Entry to the seasonal park, which is only open during the month of April, is FREE.
The park has huge fields of bluebonnets!
It’s also pretty crowded on weekends during the Ennis Bluebonnet Festival.
We always seem to arrive in the evening, and the sun sets over the lake, so my kids faces are always in the shadows. For your best pictures, try to go in the morning.
You can get some amazing sunset pictures here, though!
You’ll see a few Indian Paintbrushes in the fields, too.
The park has picnic tables, porta-a-pottys and is dog friendly. There were quite a few dogs there. Be sure to take a bag to clean up after your dog, and some water!
Remember to Leave No Trace while at the park.

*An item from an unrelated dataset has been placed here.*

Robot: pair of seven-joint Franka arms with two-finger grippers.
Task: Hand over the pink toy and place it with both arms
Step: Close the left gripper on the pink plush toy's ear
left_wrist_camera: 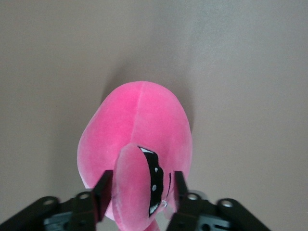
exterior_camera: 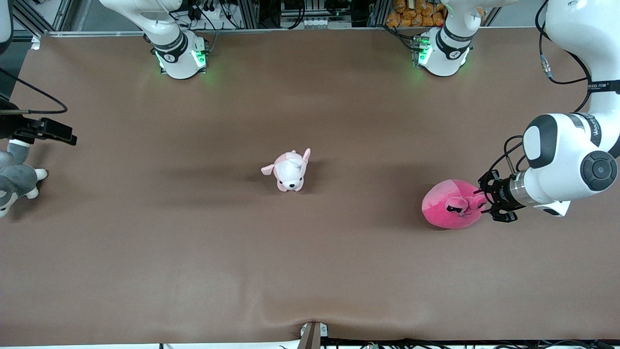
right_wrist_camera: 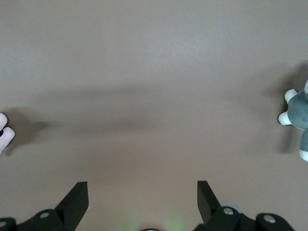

Try not to step on the flowers, stay on the paths and please don’t pick the flowers!
Also, try to be aware of the people around you and don’t photo bomb their pictures if you can help it.

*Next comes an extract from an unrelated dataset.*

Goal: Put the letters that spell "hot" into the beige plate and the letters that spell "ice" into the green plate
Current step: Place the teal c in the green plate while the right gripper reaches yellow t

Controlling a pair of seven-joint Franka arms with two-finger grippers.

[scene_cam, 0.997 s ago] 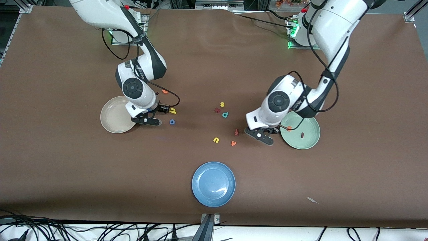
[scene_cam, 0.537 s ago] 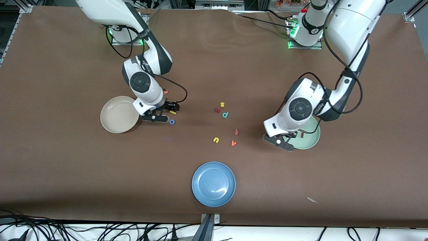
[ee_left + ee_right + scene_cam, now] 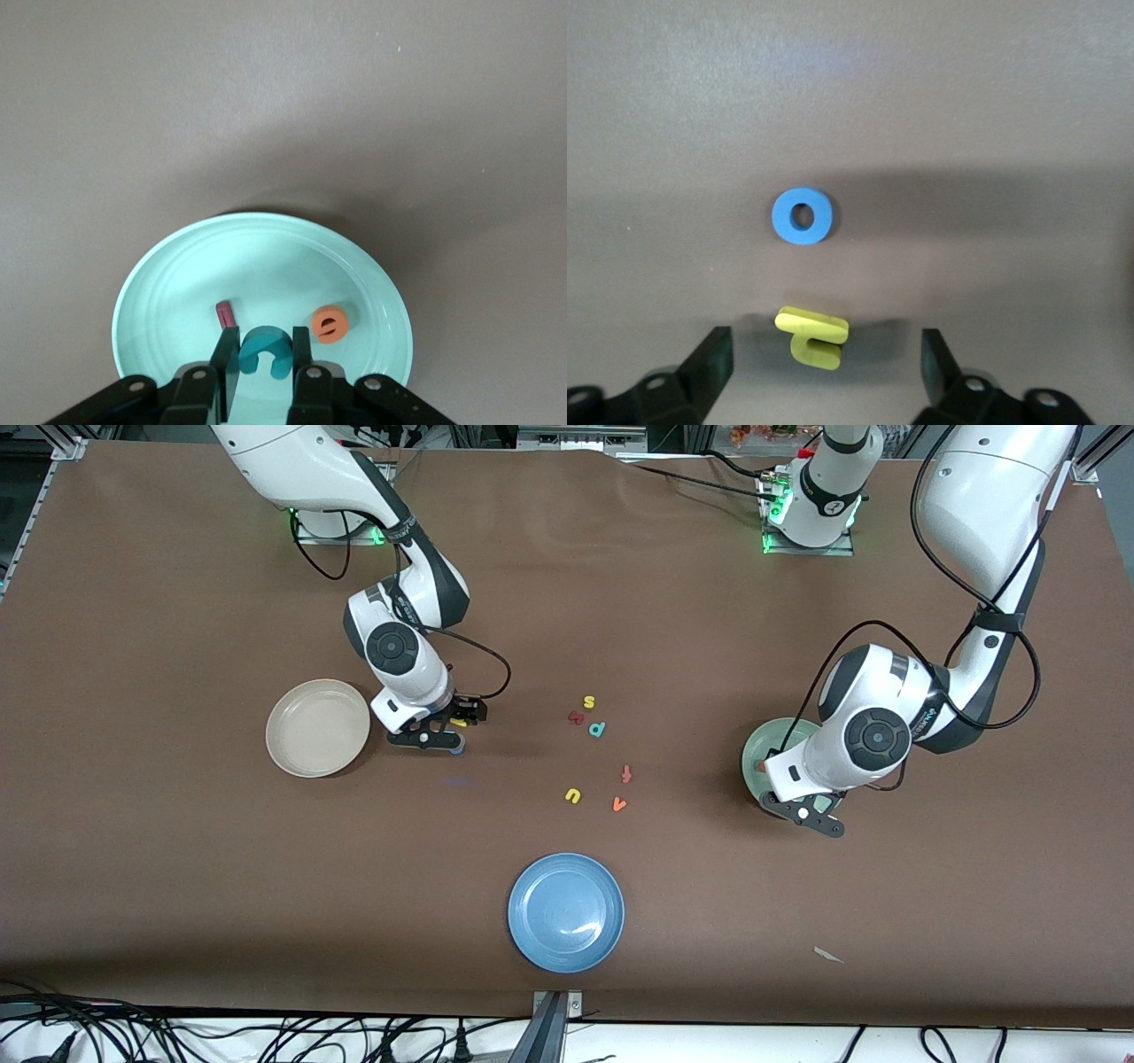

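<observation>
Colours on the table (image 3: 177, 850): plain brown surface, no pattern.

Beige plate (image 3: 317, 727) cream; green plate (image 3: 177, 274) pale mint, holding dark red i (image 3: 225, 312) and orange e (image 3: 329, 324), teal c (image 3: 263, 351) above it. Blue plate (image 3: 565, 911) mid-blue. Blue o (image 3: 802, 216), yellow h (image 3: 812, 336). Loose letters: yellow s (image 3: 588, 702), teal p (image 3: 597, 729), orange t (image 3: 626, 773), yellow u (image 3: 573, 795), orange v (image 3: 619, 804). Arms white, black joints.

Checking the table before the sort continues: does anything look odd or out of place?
Only a small pale scrap lying on the table, nearer the front camera than the green plate; it is no letter. What it is cannot be told. Nothing looks spilled or damaged.
</observation>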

Just a few more shots meant to give you an idea of how it looks.
There were lots of families there taking pictures. In the couple of hours after dawn and before sunset, you’ll see many, many, many professional photographers.
Lake Bardwell is a fun lake, and there are 3 Army Corp of Engineer owned parks on the lake that allow camping at a very affordable price. You can also get in for free with a National Parks Pass.

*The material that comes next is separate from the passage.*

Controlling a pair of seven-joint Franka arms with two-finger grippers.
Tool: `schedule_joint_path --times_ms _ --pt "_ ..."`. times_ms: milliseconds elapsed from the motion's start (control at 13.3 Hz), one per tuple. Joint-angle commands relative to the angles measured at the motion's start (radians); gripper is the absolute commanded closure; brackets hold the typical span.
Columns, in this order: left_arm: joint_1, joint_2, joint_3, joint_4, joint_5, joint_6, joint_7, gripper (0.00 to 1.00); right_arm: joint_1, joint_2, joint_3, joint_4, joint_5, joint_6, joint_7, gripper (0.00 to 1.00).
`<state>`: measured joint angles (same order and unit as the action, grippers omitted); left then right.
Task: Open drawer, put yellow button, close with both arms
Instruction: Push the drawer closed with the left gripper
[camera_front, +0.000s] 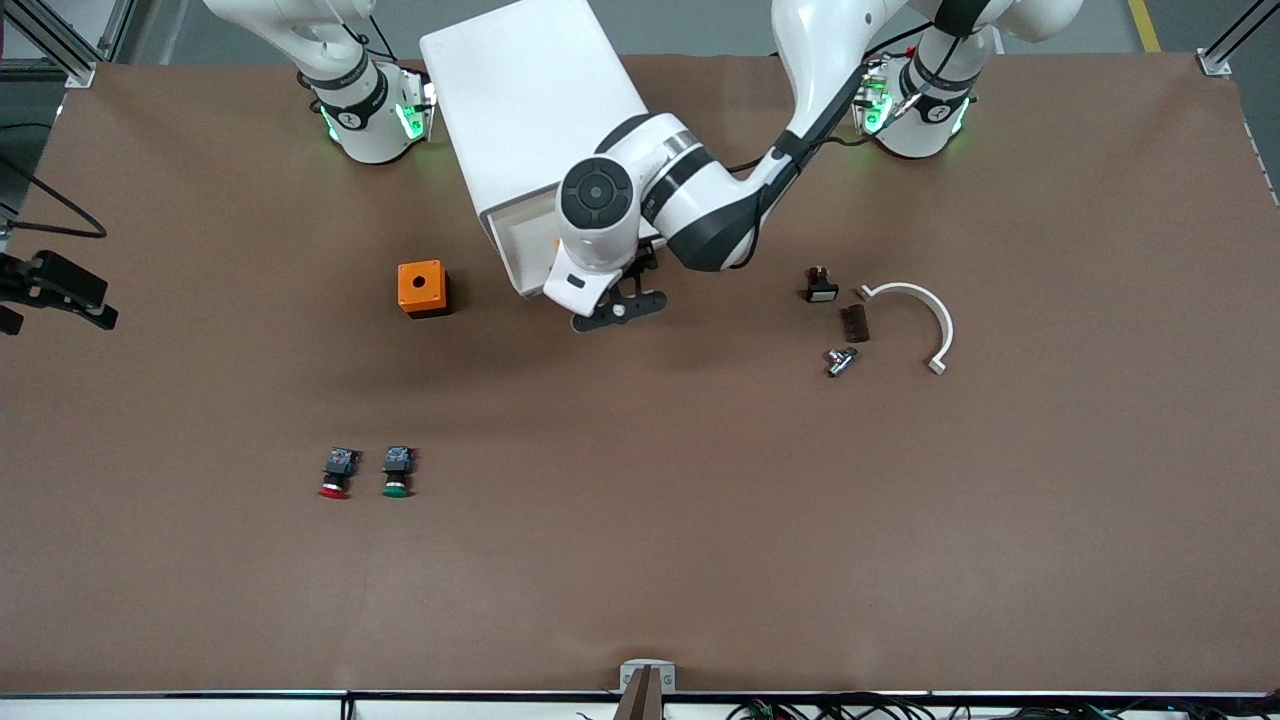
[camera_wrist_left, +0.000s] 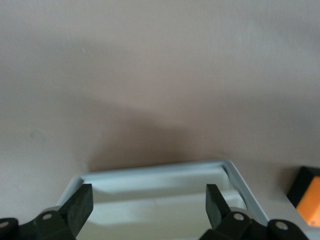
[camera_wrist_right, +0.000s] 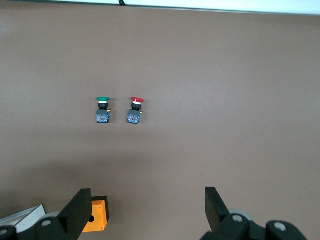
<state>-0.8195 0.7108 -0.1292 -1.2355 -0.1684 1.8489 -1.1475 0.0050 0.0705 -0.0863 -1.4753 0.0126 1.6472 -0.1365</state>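
Observation:
The white cabinet (camera_front: 530, 100) stands between the arm bases, and its top drawer (camera_front: 513, 238) is pulled out. My left arm reaches across it. My left gripper (camera_front: 618, 306) hangs over the drawer's front edge. In the left wrist view the left gripper (camera_wrist_left: 148, 194) is open and empty above the drawer's rim (camera_wrist_left: 155, 169), and the part of the tray that shows is bare. The yellow button is not in view. My right gripper (camera_wrist_right: 147, 197) is open and empty high above the table, out of the front view. The drawer's corner (camera_wrist_right: 20, 215) shows in the right wrist view.
An orange box (camera_front: 422, 288) with a round hole sits beside the drawer, toward the right arm's end. A red-capped button (camera_front: 337, 473) and a green-capped button (camera_front: 397, 471) lie nearer the front camera. Small black parts (camera_front: 822, 287), a metal piece (camera_front: 840, 360) and a white curved bracket (camera_front: 915, 320) lie toward the left arm's end.

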Motion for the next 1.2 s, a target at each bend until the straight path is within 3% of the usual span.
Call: schedule_joint_path --times_ms 0,151,1129 --pt "-0.047 -0.008 0.003 -0.013 -0.051 0.006 -0.046 0.01 -0.011 -0.092 0.017 -0.124 -0.023 0.054 -0.012 0.0" --pt "-0.078 -0.01 0.003 -0.019 -0.062 0.003 -0.067 0.01 -0.01 -0.133 0.017 -0.184 -0.023 0.086 -0.012 0.0" --pt "-0.116 -0.017 -0.009 -0.053 -0.114 -0.04 -0.141 0.01 -0.013 -0.129 0.017 -0.161 -0.025 0.082 -0.018 0.0"
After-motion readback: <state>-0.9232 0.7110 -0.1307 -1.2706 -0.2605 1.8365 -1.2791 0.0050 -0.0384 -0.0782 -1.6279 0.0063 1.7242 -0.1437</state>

The road to Waxahachie Creek Park, just across the lake from Meadow View, use to have huge sunflower fields, and is where we would go for our annual Sunflower pictures, because it was a safe little road and they grew almost right to it. I checked during our drive, and they didn’t have sunflowers planted this year.
An ant’s perspective….
Bluebonnet Park, off of Hwy 287, didn’t seem to have as many bluebonnets as Meadow View, and the lake isn’t as attractive, but I love the big trees.
Bluebonnet Park also has restrooms, baseball fields, a playground, cute picnic tables and restrooms!!
A large nature area on the West Trail. It’s lovely for pictures, but not as accessible as the other two parks.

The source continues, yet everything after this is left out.